The Cam Janssen hit was similar to Neil’s. Janssen leveled Kaberle with an open ice hit, one that Kaberle saw coming and tried to duck, thus putting his head in line with Janssen’s shoulder. The similarities stop there. Janssen’s hit was late. Janssen went out of his way to run a player. That should not be condoned and Janssen was suspended accordingly by the league.

So if you want to add something original to these two hits, please stop talking about hits to the head. The hits to the head were a result of two players that had their heads down; both were caught with clean hits that were delivered at the shoulder. The real issue here is respect. Both hits were late and were delivered to opponents that were in a vulnerable position. If Cam Janssen had any respect for Tomas Kaberle, he would have held up from knocking his block off. The Terry O’Reilly story has been brought up occasionally as O’Reilly once said he had the chance to hit a vulnerable opponent, but let up out of respect. He then told the player at the next face off what he had did and that he wouldn’t hesitate to put him into the Boston stands on the next go-around if he wanted to skate around with his head down.

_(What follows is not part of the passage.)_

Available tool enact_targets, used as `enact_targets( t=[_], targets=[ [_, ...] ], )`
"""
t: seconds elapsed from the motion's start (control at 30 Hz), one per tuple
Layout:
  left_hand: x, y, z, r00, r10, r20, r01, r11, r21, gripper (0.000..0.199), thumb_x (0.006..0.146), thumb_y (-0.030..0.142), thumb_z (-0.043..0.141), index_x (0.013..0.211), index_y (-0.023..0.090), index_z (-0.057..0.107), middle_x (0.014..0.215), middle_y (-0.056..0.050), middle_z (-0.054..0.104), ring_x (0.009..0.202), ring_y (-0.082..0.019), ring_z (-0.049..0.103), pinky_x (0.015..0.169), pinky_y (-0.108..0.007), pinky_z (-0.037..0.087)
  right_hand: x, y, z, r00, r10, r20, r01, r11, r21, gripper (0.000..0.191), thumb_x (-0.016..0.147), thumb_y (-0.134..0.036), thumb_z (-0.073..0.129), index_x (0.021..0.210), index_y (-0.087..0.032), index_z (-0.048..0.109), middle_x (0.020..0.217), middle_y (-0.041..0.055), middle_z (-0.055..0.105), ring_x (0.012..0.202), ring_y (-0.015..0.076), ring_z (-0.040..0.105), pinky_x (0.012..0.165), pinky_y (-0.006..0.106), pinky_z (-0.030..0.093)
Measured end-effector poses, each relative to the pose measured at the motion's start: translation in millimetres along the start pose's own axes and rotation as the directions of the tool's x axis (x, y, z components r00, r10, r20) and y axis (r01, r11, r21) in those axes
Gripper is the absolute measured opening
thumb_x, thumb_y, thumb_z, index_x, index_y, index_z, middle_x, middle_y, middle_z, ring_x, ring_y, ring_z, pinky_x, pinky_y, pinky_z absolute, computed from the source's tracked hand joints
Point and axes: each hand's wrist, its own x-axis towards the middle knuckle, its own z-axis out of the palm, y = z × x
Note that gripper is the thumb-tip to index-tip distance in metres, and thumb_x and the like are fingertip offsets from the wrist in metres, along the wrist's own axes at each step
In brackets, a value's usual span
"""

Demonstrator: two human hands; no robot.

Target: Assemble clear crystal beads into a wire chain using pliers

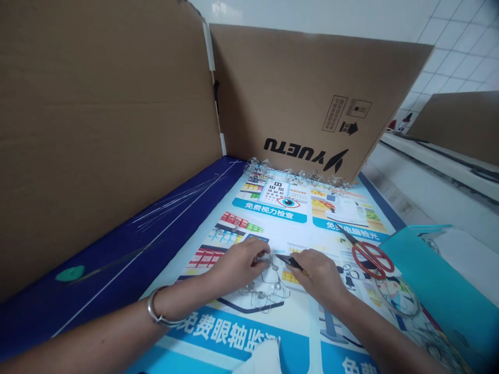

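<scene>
My left hand [247, 262] pinches a thin wire strand with clear beads or loops [267, 293], which trails down onto the printed sheet. My right hand [322, 272] is closed around a pair of pliers [290, 261], whose dark jaws point left at the strand. A small gap seems to lie between the jaws and the left fingertips. To the right of my right hand lie red-handled scissors [372, 259], with a coil of thin wire [397, 298] just below them.
Cardboard panels [109, 124] wall off the left side and the back [312, 98]. Finished-looking wire pieces [296, 176] line the back panel's foot. A teal box [440, 280] stands at right. A green piece [70, 274] lies at left, white paper [263, 358] in front.
</scene>
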Motion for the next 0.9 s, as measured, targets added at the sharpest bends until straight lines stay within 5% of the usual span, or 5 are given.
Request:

So where do you draw the line on respect? The game of hockey is physical and is played at break neck speeds. How simple is to hold up on a hit when it might be a millisecond too late? I’m not sure about that. The Neil hit is a perfect illustration and is a good reason why I didn’t include him with Janssen in the statement about respect. Is Neil a disrespectful punk because he didn’t let up on Drury? My thought is, he is not. And I can’t help but think that I am in the majority here because the Colin Campbell didn’t break out his suspension wand on this one.

But no matter which side you want to argue about the two hits that have given the NHL more attention that they have seen in two years (just ask Brett Hull), at least focus on the right topic. Hits to the head are bad for hockey (see Colton Orr crosschecking Alexander Ovechkin in the face). And no matter how you slice it, neither Cam Janssen nor Chris Neil are guilty of delivering improper hits to the head.

Update - It appears the NHL GMs will take another look at hits to the head at their next meeting. The last time the GMs met, they reviewed hits that were all declared legal by the league. Their unanimous conclusion was to leave the rules as is. I can't help but think this will be the case this time as well. Thanks to Kukla's Korner for the pointer.

1 comment:

Anonymous said...

Are you nuts? Chris Neil is a gutless puke bag and anyone who doesn't think that can suck my right toe.